Background/aim: The aim of this study is to evaluate the relationship between serum fatty acid binding protein 4 (FABP4) levels and carotid intima media thickness (CIMT) in patients with hypothyroidism.Materials and methods: Forty subclinical hypothyroidism patients, 40 overt hypothyroidism patients, and 40 healthy controls were enrolled in the study. Blood pressure, body mass index, CIMT, fasting blood sugar, creatine, alanine aminotransferase, lipid parameters, insulin, free thyroxine, triiodothyronine, thyroid-stimulating hormone (TSH), thyroid peroxidase antibody (anti-TPO), thyroglobulin antibody (anti-TG), high-sensitivity C-reactive protein (Hs-CRP), and FABP4 levels of all participants were measured.Results: Serum FABP4 levels were significantly higher in patients with subclinical and overt hypothyroidism than healthy controls (HCs) (P = 0.044 and P = 0.014, respectively). There was no significant difference in terms of FABP4 levels between patients with subclinical and overt hypothyroidism (P = 0.641).
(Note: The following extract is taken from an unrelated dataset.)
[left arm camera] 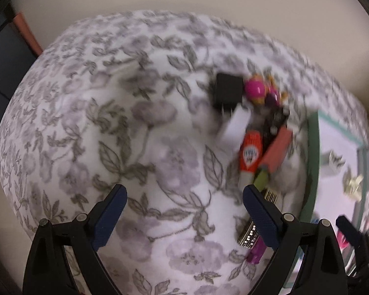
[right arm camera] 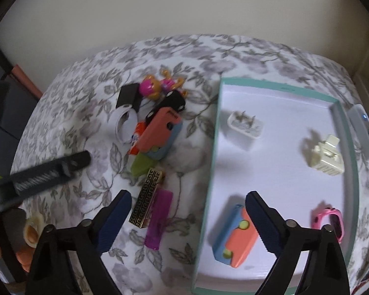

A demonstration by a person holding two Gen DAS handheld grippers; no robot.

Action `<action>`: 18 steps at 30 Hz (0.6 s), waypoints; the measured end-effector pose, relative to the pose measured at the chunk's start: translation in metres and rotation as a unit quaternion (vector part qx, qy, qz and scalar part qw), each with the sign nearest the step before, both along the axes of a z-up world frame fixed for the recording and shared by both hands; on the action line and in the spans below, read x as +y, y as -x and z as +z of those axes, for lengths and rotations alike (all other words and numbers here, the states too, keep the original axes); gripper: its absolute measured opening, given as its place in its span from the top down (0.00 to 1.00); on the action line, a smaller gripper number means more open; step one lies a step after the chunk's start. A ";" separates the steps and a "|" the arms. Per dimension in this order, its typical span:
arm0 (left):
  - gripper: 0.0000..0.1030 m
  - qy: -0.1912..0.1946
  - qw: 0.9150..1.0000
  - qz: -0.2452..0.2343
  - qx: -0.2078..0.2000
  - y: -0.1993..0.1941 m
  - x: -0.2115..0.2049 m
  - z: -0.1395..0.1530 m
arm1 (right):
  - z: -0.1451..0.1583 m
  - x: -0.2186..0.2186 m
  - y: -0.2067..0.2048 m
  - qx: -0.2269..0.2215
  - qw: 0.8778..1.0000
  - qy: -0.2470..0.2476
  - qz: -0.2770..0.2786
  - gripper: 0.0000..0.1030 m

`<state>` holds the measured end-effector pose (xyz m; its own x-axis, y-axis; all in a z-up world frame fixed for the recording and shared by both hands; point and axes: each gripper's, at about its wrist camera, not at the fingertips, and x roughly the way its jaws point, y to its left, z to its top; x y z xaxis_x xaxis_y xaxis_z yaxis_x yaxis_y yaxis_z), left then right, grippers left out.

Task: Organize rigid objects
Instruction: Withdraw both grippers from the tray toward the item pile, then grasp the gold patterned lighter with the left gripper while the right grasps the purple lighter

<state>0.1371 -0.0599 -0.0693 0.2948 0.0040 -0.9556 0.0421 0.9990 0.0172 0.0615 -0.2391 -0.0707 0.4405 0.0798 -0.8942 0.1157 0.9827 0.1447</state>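
Note:
A teal-rimmed white tray (right arm camera: 216, 147) lies on the floral cloth; it holds a white plug (right arm camera: 244, 123), a cream plug (right arm camera: 327, 157), a pink watch (right arm camera: 329, 218) and an orange-and-blue toy (right arm camera: 233, 241). Left of it lies a pile: black box (right arm camera: 129, 95), pink-and-orange figure (right arm camera: 157, 86), black toy car (right arm camera: 171, 102), orange-and-blue toy (right arm camera: 160, 132), white ring (right arm camera: 125, 123), gold lighter (right arm camera: 147, 196), purple lighter (right arm camera: 160, 218). My right gripper (right arm camera: 188, 211) is open and empty above the tray's left rim. My left gripper (left arm camera: 184, 206) is open and empty over bare cloth, left of the pile (left arm camera: 253, 127).
The floral cloth (left arm camera: 110, 123) covers the round table against a beige wall. The tray (left arm camera: 312, 162) shows at the right in the left wrist view. My left gripper's finger (right arm camera: 49, 172) reaches in from the left in the right wrist view. A grey device (right arm camera: 361, 123) lies beyond the tray's right rim.

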 end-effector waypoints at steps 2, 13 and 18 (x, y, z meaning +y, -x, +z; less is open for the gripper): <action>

Serum TSH levels and serum FABP4 levels were positively correlated (r = 0.201, P = 0.039). CIMT was found to be higher in patients with subclinical and overt hypothyroidism than in HCs (P = 0.042 and P < 0.001, respectively). No correlation was found between CIMT and FABP4 levels (r = 0.038, P = 0.702). There was a positive correlation between CIMT and TSH, anti-TPO, anti-TG, triglycerides (TG), and total cholesterol levels. It was found that high TG levels were an independent factor that increased CIMT (r = 0.382, r2 = 0.146).Conclusion: In patients with subclinical and overt hypothyroidism, the level of FABP4 increases and this increase is correlated with the increase in TSH level. It is thought that FABP4 does not play a role in atherosclerosis development in patients with hypothyroidism without metabolic disorder.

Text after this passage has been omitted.